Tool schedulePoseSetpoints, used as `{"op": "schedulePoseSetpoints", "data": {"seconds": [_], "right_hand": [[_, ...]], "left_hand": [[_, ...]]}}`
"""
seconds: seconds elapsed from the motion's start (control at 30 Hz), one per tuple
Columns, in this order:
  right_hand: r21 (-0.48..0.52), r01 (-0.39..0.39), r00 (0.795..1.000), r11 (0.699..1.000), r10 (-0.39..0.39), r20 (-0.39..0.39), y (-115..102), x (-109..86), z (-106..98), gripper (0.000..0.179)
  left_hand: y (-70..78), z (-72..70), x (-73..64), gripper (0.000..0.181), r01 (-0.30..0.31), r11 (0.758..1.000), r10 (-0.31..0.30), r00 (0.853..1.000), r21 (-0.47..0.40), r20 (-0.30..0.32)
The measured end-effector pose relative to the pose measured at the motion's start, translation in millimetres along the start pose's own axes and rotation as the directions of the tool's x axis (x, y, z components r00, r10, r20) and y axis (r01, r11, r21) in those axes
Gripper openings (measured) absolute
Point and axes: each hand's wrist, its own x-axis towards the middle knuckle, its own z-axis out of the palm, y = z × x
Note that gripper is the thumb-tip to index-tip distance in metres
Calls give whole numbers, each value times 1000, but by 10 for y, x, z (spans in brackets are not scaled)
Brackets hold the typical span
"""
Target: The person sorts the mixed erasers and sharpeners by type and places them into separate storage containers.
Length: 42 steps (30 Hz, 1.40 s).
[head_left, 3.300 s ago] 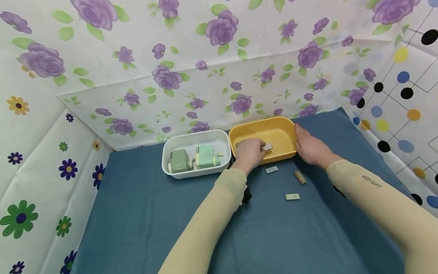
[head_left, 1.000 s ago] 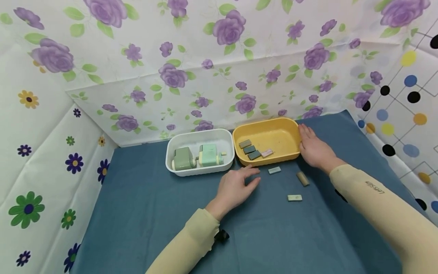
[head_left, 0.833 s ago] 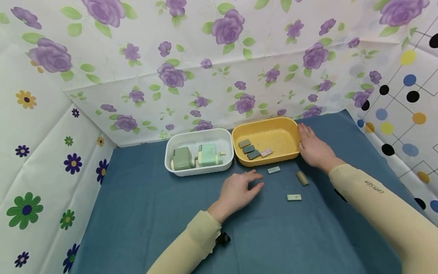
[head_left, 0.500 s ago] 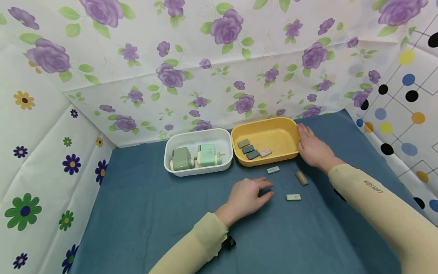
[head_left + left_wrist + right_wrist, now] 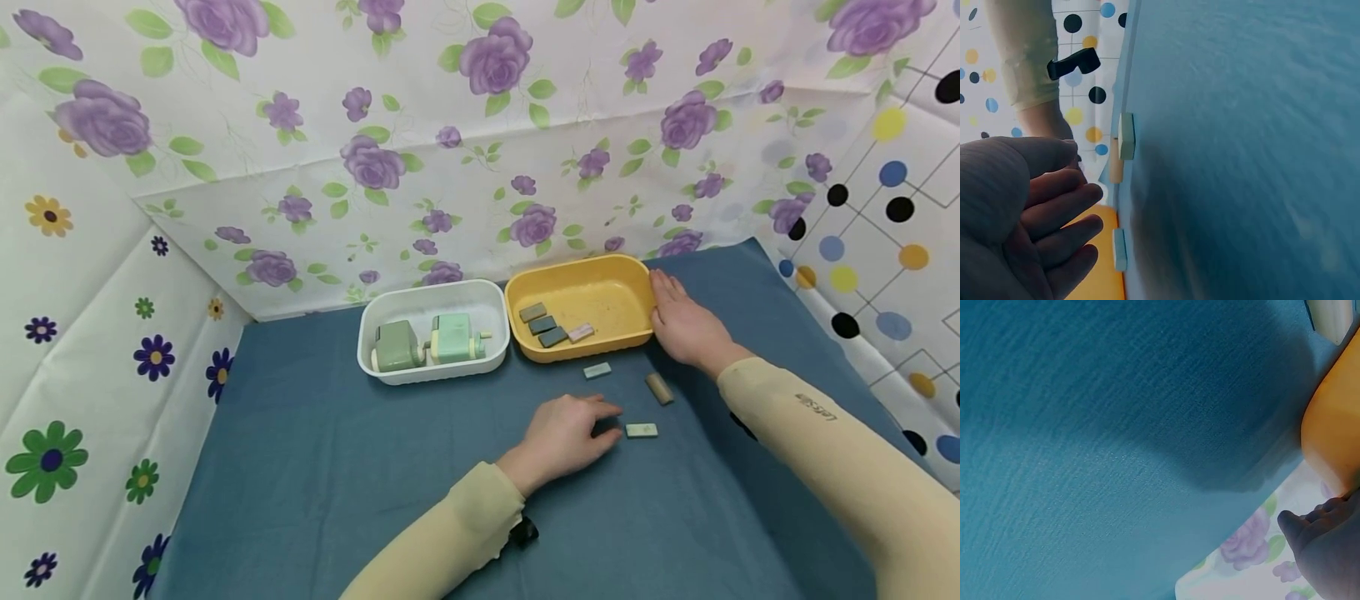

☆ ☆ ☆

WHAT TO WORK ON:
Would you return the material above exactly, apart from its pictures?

OUTPUT OF THE EXERCISE:
Tool schedulePoseSetpoints, used as `{"op": "schedulePoseSetpoints", "data": {"seconds": [_], "right_hand": [[_, ...]], "left_hand": [[_, ...]]}}`
"""
seconds: seconds elapsed from the motion's start (control at 30 Hz), one per tuple
Columns, in this order:
  right_hand: r21 (-0.48..0.52), r01 (-0.39..0.39), r00 (0.795..1.000), r11 (0.699..1.000), r10 (-0.39..0.39), r20 (-0.39..0.39), y (-115..102), x (-109..86), z (-106..98), gripper (0.000..0.179)
  left_hand: y (-70..78), z (-72..70), x (-73..64), gripper (0.000..0.181), r01 (-0.30..0.31), r11 (0.758..1.000), r10 (-0.31..0.30), r00 (0.853..1.000), r21 (-0.47..0.40), r20 (-0.30..0.32)
The measured end-effector pose relative to the pose measured at the motion's start, translation in millimetres along the start pose's own axes and rotation as the directions of the tool's x axis (x, y, z components r00, r10, r20) and y axis (r01, r11, r21) in those axes
Gripper openings (measured) absolute
Point and axes: each hand's wrist, its own x-axis towards the middle knuckle, its own z-axis out of the palm, y = z × x
Note that gripper is the thumb-tip to index-tip distance in metres
Calls give whole numbers, each value times 1000, but by 10 for y, x, z (spans in brackets are not scaled)
Brackets hold the typical span
"""
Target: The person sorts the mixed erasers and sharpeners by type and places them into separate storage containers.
Length: 42 steps (30 Hz, 1.40 s).
[head_left, 3.300 s ago] 
[head_left, 1.000 s ago] 
[head_left, 0.833 s ago] 
[head_left, 0.500 s ago] 
[head_left + left_wrist + right_wrist, now] 

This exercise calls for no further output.